Dataset extract
————

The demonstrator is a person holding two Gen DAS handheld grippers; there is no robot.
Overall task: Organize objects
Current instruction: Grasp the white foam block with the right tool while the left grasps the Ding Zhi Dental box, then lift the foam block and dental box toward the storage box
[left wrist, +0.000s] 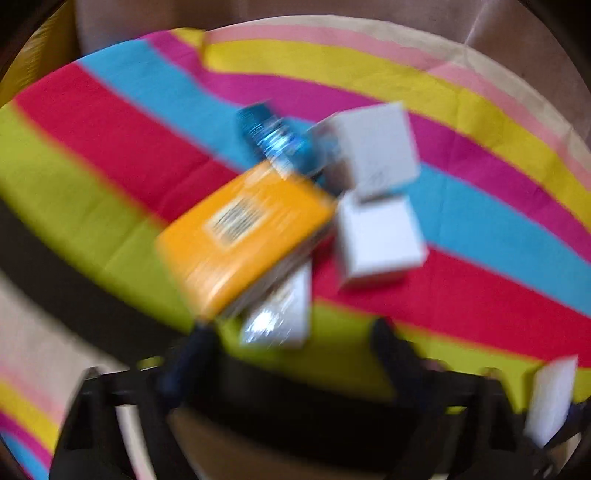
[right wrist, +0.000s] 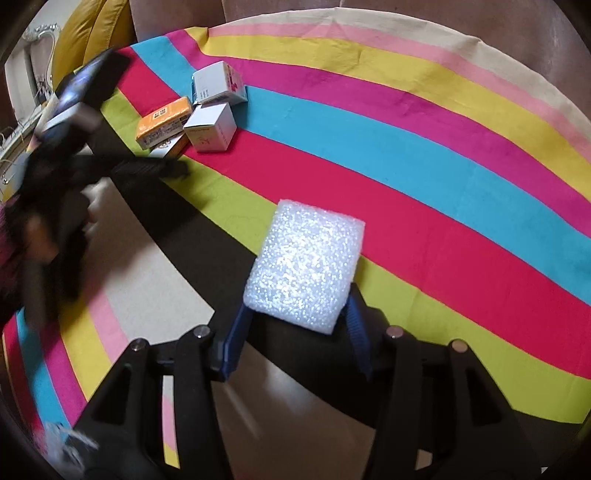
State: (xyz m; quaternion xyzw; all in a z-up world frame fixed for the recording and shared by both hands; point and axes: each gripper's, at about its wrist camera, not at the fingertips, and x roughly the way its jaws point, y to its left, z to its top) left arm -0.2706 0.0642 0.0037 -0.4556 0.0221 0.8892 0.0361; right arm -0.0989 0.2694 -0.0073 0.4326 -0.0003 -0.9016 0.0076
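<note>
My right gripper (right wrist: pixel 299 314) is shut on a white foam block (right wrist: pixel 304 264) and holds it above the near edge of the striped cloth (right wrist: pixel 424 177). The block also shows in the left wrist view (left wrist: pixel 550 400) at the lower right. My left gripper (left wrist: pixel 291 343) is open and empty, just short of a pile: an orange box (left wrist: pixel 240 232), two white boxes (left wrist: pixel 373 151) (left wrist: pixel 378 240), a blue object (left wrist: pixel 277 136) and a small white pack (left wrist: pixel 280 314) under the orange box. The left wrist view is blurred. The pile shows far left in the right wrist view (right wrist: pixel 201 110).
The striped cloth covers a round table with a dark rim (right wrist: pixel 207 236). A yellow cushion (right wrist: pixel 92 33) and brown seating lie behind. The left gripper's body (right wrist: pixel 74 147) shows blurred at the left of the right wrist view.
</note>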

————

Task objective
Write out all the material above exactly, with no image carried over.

Task output
The demonstrator is a person holding two Gen DAS handheld grippers; there is no robot.
Overall task: Organize objects
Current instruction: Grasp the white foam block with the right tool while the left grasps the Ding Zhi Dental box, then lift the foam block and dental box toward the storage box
[left wrist, +0.000s] 
[right wrist, +0.000s] 
State: (xyz m; quaternion xyzw; all in a z-up world frame fixed for the recording and shared by both hands; point and axes: each gripper's, at about its wrist camera, not at the fingertips, and x roughly the way its jaws point, y to its left, z to its top) left arm -0.2706 0.0642 0.0037 -0.4556 0.0221 0.8892 0.0361; right arm -0.0989 0.2694 -0.0073 0.4326 -0.0003 -0.9016 0.0076
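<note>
My right gripper (right wrist: pixel 299 314) is shut on a white foam block (right wrist: pixel 304 264) and holds it above the near edge of the striped cloth (right wrist: pixel 424 177). The block also shows in the left wrist view (left wrist: pixel 550 400) at the lower right. My left gripper (left wrist: pixel 291 343) is open and empty, just short of a pile: an orange box (left wrist: pixel 240 232), two white boxes (left wrist: pixel 373 151) (left wrist: pixel 378 240), a blue object (left wrist: pixel 277 136) and a small white pack (left wrist: pixel 280 314) under the orange box. The left wrist view is blurred. The pile shows far left in the right wrist view (right wrist: pixel 201 110).
The striped cloth covers a round table with a dark rim (right wrist: pixel 207 236). A yellow cushion (right wrist: pixel 92 33) and brown seating lie behind. The left gripper's body (right wrist: pixel 74 147) shows blurred at the left of the right wrist view.
</note>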

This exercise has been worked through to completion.